1. A dielectric barrier discharge (DBD) cold plasma therapy device for treating a subject, the plasma therapy device comprising:

a high voltage power supply for supplying a high voltage to an electrode; and

a set of replaceable and switchable dielectric barriers, each being mountable onto the electrode, wherein one of the set of replaceable and switchable dielectric barriers is mounted onto to the electrode to insulate the electrode from the subject;

wherein a cold plasma discharge is produced between the mounted dielectric barrier and the subject for treating the subject when the high voltage is supplied to the electrode.

2. The plasma therapy device of claim 1, wherein the high voltage power supply is a pulsed, high voltage power supply with adjustable output voltage, repetition rate, and duty cycle.

3. The plasma therapy device of claim 1, wherein the electrode is enclosed by the mounted dielectric barrier.

4. The plasma therapy device of claim 1, wherein the set of replaceable and switchable dielectric barriers have different physical dimensions.

5. The plasma therapy device of claim 1, wherein the set of replaceable and switchable dielectric barriers have different physical shapes.

6. The plasma therapy device of claim 1, wherein the set of replaceable and switchable dielectric barriers are made of different materials.

7. The plasma therapy device of claim 1, further comprising an optical spectroscopic sensor for measuring the optical emission of the cold plasma discharge to obtain an emission spectrum and determining a property of the cold plasma discharge based on the emission spectrum.

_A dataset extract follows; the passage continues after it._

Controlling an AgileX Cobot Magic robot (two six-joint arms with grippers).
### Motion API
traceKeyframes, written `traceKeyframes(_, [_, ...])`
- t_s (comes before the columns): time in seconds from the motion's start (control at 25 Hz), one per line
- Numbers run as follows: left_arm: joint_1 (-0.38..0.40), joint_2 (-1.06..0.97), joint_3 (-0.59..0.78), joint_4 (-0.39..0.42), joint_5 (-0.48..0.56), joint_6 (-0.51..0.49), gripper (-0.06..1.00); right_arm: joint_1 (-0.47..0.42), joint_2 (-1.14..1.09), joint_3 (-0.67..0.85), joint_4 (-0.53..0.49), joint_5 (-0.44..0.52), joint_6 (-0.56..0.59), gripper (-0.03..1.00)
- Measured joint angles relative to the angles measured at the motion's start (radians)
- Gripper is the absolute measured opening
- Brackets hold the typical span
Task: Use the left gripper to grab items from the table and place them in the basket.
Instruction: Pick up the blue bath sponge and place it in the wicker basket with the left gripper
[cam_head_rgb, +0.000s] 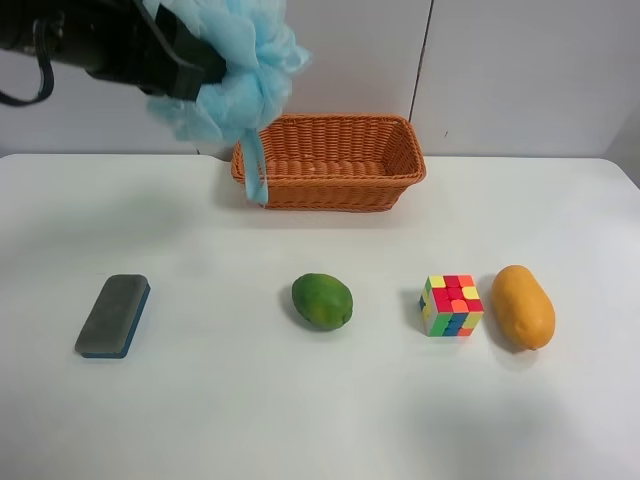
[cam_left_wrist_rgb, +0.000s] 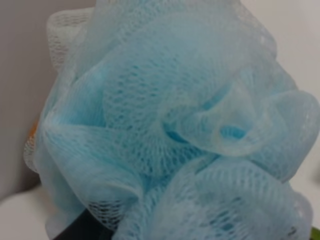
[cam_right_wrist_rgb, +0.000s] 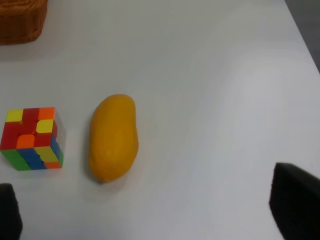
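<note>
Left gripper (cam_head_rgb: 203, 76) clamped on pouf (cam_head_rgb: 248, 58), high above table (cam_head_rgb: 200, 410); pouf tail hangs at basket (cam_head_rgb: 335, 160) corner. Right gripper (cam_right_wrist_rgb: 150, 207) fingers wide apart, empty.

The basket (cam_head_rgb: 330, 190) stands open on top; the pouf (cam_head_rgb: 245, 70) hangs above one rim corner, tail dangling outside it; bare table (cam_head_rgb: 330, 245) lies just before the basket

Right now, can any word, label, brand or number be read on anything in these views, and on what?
None: no readable text in any view. The puzzle cube, green mango, orange mango, grey-topped block, basket and bath pouf show no lettering, labels or numbers.
</note>
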Motion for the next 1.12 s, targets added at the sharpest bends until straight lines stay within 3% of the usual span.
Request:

8. The plasma therapy device of claim 7, wherein the optical spectroscopic sensor provides feedback control to the high voltage power supply based on the determined property of the cold plasma discharge.

9. The plasma therapy device of claim 1, wherein at least one of the set of replaceable and switchable dielectric barriers, has a cavity to form an enclosure covering an area of the subject when being placed in contact with the subject.

10. The plasma therapy device of claim 9, wherein a layer of hydrogel is applied to the surface of the cavity of the at least one dielectric barrier.